EXERCISE INSTRUCTIONS —
Among the lines below, copy exactly those from the one with "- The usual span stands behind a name" through the one with "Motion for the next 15", counting both ends.

(Source data)
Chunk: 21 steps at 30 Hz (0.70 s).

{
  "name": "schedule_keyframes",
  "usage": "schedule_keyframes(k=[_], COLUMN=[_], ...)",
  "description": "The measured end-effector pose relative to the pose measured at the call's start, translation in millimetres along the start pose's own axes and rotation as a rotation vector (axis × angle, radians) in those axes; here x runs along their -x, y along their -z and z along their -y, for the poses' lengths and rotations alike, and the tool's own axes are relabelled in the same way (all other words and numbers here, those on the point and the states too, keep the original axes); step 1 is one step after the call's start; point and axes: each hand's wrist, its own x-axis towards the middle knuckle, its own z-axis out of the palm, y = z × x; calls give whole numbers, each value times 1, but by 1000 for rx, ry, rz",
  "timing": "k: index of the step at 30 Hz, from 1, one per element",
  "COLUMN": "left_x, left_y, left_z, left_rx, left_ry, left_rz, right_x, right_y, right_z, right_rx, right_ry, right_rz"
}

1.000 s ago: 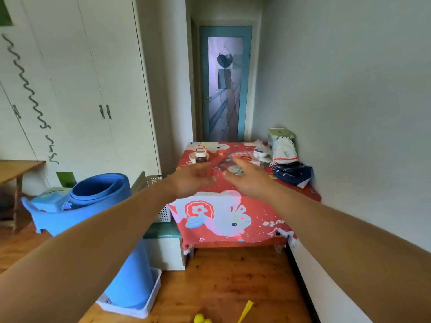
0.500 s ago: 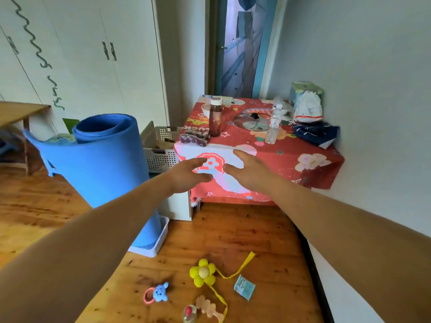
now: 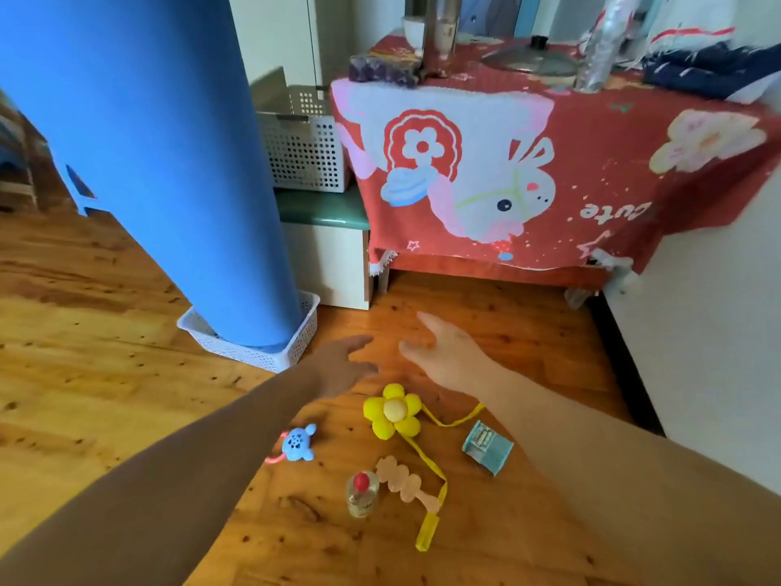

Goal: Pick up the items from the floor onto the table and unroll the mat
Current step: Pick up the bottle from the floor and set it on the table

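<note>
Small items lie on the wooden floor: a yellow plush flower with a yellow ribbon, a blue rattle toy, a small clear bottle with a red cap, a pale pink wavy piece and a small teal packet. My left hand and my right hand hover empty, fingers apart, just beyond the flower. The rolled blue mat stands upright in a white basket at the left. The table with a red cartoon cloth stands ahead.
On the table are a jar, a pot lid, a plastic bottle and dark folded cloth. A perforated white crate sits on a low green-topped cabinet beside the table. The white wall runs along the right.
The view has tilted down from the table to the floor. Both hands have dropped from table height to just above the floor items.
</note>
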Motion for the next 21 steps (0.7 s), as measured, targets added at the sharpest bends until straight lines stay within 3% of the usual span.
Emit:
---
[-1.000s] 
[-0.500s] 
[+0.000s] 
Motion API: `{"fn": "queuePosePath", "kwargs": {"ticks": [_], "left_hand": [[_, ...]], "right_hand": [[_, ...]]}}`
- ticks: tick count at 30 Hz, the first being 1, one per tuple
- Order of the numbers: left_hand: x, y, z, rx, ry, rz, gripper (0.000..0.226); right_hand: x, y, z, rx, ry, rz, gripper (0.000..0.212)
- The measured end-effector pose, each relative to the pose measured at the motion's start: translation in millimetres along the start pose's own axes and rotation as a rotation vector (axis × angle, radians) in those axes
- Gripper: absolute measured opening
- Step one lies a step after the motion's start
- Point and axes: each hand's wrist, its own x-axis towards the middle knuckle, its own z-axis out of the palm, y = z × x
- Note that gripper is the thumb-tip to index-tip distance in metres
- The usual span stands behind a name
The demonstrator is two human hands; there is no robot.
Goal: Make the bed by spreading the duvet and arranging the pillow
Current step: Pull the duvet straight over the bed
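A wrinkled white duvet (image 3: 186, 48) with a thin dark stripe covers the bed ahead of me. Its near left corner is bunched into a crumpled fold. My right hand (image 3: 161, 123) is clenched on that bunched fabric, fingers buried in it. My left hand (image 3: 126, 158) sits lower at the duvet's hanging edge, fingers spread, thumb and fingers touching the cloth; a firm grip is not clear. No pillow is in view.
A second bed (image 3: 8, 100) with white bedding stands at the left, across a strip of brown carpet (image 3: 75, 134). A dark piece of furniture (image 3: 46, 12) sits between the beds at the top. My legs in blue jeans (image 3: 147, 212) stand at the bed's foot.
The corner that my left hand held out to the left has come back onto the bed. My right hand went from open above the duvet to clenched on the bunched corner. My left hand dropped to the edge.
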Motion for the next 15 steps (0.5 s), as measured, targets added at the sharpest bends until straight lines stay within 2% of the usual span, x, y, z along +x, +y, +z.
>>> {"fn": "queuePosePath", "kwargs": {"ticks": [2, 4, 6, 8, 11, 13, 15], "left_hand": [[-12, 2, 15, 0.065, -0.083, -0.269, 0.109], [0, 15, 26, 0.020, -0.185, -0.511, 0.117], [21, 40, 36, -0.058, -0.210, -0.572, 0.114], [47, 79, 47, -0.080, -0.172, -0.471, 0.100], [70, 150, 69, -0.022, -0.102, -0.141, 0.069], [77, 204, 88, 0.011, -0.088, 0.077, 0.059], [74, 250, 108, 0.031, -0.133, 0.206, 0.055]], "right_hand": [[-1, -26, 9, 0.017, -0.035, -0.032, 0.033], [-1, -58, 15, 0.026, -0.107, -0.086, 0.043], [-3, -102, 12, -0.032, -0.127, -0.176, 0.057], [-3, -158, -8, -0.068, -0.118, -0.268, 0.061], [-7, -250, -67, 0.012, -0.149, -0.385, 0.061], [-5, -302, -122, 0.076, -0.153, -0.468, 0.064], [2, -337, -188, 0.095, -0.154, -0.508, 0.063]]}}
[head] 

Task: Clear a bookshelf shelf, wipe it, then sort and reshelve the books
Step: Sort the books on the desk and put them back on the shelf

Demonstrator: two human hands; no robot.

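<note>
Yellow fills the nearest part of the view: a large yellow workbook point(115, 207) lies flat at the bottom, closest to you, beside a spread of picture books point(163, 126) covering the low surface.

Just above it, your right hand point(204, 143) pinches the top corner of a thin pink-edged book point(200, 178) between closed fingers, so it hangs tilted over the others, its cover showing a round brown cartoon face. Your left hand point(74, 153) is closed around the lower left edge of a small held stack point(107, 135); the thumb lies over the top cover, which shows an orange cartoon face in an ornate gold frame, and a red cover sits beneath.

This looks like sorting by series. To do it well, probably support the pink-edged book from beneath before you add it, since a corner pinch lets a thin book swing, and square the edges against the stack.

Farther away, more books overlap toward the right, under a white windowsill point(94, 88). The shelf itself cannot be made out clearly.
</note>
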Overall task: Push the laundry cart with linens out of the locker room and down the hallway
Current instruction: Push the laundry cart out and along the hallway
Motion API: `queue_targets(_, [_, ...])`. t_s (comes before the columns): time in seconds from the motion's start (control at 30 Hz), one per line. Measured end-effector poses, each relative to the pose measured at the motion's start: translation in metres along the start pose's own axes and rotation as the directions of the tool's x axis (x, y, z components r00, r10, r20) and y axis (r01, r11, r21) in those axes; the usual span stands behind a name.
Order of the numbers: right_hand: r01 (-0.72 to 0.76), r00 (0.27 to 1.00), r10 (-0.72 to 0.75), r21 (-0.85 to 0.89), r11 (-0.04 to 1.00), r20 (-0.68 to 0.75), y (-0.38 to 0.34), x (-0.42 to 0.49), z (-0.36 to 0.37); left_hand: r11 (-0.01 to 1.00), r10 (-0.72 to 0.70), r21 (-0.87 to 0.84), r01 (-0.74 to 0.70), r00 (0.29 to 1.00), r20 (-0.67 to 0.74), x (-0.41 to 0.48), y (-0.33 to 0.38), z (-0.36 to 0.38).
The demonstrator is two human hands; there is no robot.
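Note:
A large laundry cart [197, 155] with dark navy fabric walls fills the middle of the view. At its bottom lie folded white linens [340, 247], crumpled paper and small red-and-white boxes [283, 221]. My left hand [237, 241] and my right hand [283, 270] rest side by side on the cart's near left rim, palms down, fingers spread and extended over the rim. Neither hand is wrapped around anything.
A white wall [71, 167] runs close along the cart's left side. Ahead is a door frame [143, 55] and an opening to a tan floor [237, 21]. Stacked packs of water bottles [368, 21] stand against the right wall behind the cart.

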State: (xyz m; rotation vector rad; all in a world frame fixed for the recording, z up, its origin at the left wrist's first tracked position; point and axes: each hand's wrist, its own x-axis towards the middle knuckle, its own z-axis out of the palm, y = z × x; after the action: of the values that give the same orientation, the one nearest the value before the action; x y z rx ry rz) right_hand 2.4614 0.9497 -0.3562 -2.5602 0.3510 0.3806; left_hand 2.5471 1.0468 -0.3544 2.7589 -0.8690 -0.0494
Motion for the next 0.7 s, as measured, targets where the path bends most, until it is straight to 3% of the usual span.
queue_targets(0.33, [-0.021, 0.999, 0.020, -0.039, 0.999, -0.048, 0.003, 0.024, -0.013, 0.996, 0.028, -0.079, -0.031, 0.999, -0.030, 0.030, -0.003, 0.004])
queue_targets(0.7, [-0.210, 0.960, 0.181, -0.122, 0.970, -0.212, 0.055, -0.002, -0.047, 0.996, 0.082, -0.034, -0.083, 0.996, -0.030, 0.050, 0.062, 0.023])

EXERCISE RESULT —
- The usual span stands behind a name
The demonstrator is two human hands; there is no robot.
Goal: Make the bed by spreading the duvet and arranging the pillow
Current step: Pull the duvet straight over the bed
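A wrinkled white duvet (image 3: 186, 48) with a thin dark stripe covers the bed ahead of me. Its near left corner is bunched into a crumpled fold. My right hand (image 3: 161, 123) is clenched on that bunched fabric, fingers buried in it. My left hand (image 3: 126, 158) sits lower at the duvet's hanging edge, fingers spread, thumb and fingers touching the cloth; a firm grip is not clear. No pillow is in view.
A second bed (image 3: 8, 100) with white bedding stands at the left, across a strip of brown carpet (image 3: 75, 134). A dark piece of furniture (image 3: 46, 12) sits between the beds at the top. My legs in blue jeans (image 3: 147, 212) stand at the bed's foot.
The corner that my left hand held out to the left has come back onto the bed. My right hand went from open above the duvet to clenched on the bunched corner. My left hand dropped to the edge.
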Motion for the next 15 steps (0.5 s), as measured, targets added at the sharpest bends until straight lines stay within 2% of the usual span, x, y, z along +x, +y, +z.

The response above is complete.